**GOAL OF THE EXERCISE**
Restate the listing below word for word, pictures excluded.

**INFORMATION SUPPLIED**
============================================================

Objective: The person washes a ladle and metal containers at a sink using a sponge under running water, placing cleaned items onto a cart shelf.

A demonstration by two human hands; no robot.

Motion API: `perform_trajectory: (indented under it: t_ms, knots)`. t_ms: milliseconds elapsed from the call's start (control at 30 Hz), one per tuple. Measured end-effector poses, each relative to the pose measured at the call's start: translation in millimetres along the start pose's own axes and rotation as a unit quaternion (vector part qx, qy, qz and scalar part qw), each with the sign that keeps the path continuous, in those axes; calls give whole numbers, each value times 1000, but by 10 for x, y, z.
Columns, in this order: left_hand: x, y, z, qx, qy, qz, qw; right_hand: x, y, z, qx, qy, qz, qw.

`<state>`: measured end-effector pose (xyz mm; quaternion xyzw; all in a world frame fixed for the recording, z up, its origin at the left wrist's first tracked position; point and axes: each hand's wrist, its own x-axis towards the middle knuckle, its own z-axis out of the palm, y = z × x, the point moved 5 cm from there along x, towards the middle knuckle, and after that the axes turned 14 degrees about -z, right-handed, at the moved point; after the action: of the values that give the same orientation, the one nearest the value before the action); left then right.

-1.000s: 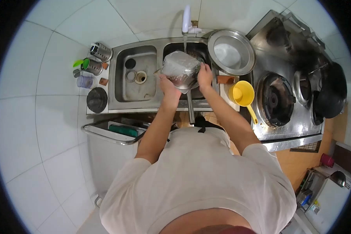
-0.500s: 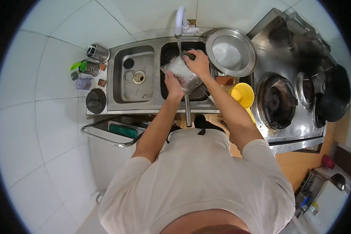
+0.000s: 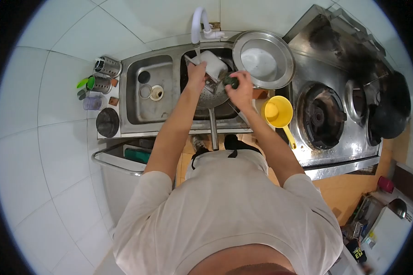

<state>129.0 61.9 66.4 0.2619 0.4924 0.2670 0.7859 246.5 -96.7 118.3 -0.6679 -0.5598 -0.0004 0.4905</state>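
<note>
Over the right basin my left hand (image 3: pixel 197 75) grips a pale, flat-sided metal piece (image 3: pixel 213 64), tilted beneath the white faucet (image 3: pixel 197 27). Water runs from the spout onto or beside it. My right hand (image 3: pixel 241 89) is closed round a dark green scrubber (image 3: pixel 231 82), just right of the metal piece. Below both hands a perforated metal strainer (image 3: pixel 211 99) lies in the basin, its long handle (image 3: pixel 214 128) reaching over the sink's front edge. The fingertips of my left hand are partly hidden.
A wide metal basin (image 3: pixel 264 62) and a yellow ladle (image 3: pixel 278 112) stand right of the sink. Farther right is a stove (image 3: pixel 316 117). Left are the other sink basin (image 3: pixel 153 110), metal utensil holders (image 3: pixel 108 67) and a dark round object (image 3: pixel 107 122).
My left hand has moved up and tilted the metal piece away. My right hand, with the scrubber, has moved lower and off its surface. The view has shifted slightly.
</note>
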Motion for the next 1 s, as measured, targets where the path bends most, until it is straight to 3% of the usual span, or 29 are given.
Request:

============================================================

**TASK SOLUTION**
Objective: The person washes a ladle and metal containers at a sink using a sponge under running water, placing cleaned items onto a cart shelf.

A demonstration by two human hands; no robot.

Motion API: `perform_trajectory: (indented under it: t_ms, knots)`. t_ms: milliseconds elapsed from the call's start (control at 30 Hz), one per tuple. Measured end-effector poses, each relative to the pose measured at the call's start: translation in millimetres along the start pose's own axes and rotation as a unit quaternion (vector part qx, qy, qz and scalar part qw), each with the sign that keeps the path continuous, in those axes; calls give whole numbers, each value times 1000, but by 10 for x, y, z.
Columns, in this order: left_hand: x, y, z, qx, qy, qz, qw; right_hand: x, y, z, qx, qy, qz, qw.

`<state>`: measured end-effector pose (xyz mm; quaternion xyzw; all in a world frame fixed for the recording, z up, its origin at the left wrist's first tracked position; point and axes: each hand's wrist, its own x-axis towards the middle knuckle, its own z-axis out of the palm, y = z × x, the point moved 5 cm from there along x, towards the middle knuckle, and after that the axes turned 14 degrees about -z, right-handed, at the moved point; after the action: of the values that give the same orientation, the one nearest the value before the action); left then right.

-1.000s: 
-0.500s: 
+0.000s: 

<state>129.0 61.9 66.4 0.2619 0.4924 0.2670 0.7859 246.5 -96.7 118.3 -0.6679 -0.5598 -0.0004 0.4905</state>
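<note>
Over the right basin my left hand (image 3: pixel 197 75) grips a pale, flat-sided metal piece (image 3: pixel 213 64), tilted beneath the white faucet (image 3: pixel 197 27). Water runs from the spout onto or beside it. My right hand (image 3: pixel 241 89) is closed round a dark green scrubber (image 3: pixel 231 82), just right of the metal piece. Below both hands a perforated metal strainer (image 3: pixel 211 99) lies in the basin, its long handle (image 3: pixel 214 128) reaching over the sink's front edge. The fingertips of my left hand are partly hidden.
A wide metal basin (image 3: pixel 264 62) and a yellow ladle (image 3: pixel 278 112) stand right of the sink. Farther right is a stove (image 3: pixel 316 117). Left are the other sink basin (image 3: pixel 153 110), metal utensil holders (image 3: pixel 108 67) and a dark round object (image 3: pixel 107 122).
My left hand has moved up and tilted the metal piece away. My right hand, with the scrubber, has moved lower and off its surface. The view has shifted slightly.
</note>
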Motion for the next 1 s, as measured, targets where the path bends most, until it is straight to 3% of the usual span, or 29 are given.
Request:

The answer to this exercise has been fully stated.